Damm she is So fine looking in this movie and David wants to play a computer game instead of being with her. Now that,s messed up. If he was with her in his bedroom instead of playing games he wouldn,t had almost started World War 3 hehe.
But this is a kewl movie. Seen it a million times and never got sick of it.
An important character, or generic eye candy?
his fly in one scene where Jennifer comes into his room? Very odd…are we given to assume he’s been pleasuring himself?
"Believe not what you wish to believe, but what in truth you can"
Remember Mandark from Dexter’s Lab? Well, there’s a guy in this film that sound’s and almost looks like a human manifestation of Mandark. When the main character brings the print-out to his buddies (one being a bearded guy, and the other a skinny tall guy wearing glasses), the guy wearing glasses sounds just like Mandark. Did anyone else recognize this immediately?
Ugh, as if Wargames: The Dead Code wasn’t enough, now they want to remake a classic movie such as WarGames? It just doesn’t work nowadays!
Sorry if there have been lots of other posts about this.
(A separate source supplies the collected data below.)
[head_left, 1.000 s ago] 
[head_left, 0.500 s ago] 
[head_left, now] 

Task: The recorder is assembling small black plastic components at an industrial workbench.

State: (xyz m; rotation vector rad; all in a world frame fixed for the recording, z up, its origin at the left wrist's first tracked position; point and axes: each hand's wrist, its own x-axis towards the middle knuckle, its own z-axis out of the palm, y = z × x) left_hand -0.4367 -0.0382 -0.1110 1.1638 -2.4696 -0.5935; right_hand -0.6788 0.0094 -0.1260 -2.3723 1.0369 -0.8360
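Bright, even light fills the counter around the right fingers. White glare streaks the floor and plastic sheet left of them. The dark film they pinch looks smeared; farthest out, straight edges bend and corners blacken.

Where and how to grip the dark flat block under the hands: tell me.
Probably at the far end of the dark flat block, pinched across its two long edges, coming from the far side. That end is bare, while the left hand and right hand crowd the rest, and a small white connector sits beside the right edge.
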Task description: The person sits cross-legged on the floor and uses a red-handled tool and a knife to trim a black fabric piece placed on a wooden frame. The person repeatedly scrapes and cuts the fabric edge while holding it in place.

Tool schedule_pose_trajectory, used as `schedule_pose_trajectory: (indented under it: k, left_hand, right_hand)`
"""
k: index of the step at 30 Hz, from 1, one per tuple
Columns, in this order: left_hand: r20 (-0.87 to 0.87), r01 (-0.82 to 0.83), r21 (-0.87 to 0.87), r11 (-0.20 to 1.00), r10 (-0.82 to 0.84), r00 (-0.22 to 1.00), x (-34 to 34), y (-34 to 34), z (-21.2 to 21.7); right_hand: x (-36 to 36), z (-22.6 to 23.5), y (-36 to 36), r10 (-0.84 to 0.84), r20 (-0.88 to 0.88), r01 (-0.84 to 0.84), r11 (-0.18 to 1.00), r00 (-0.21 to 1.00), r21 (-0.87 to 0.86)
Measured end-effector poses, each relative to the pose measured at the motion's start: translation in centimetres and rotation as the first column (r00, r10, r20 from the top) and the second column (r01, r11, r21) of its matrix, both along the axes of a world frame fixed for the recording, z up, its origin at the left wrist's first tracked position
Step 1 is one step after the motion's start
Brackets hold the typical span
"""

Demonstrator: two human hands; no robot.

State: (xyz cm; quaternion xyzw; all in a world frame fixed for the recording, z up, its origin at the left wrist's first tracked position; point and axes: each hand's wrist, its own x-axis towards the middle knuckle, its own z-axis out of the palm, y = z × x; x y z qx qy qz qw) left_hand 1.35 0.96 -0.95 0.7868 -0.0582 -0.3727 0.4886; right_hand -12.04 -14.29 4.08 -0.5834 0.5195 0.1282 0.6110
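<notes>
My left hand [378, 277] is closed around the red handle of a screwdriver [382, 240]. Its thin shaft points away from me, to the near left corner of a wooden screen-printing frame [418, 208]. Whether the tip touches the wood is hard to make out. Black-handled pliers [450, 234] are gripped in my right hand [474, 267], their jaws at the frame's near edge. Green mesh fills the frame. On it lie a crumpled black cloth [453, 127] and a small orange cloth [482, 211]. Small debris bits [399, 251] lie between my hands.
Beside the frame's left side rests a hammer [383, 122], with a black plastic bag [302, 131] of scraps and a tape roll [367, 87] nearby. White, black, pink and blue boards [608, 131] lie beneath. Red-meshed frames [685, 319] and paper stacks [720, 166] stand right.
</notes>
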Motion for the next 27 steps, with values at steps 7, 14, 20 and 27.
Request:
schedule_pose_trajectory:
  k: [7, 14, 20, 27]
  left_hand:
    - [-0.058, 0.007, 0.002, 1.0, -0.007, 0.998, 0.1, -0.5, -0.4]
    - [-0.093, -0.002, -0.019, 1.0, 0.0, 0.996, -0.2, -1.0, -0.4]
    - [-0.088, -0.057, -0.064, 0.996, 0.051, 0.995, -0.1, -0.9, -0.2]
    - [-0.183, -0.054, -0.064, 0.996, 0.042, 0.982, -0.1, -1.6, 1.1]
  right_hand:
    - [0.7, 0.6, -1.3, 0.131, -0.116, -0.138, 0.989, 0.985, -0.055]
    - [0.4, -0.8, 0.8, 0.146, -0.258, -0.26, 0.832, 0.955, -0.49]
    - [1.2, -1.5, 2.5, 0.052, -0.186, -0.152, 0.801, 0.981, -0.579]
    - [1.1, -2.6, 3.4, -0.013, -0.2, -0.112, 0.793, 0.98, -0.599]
I didn’t look very carefully for old threads.
I was just thinking that this movie, together with all those home computer scenes in Ferris Bueller’s Day Off, probably had a pretty substantial impact on the popularity of home computing. They had been around for awhile before this of course. I remember in about 1981 or so, playing with my cousins’ TRS-80, which needed a cassette player to load programs. That was awesome… but still, I would consider this film, along with Ferris Bueller, to be ENORMOUS influences on the popularity of PCs.
I wonder how many of todays computer corporations got started by people who were inspired by movies like this, when they were kids.
Mathew Broderick probably just needed the work, but duuuuuude, what an impact he had.
Does anyone know of an article, or essay, on the topic?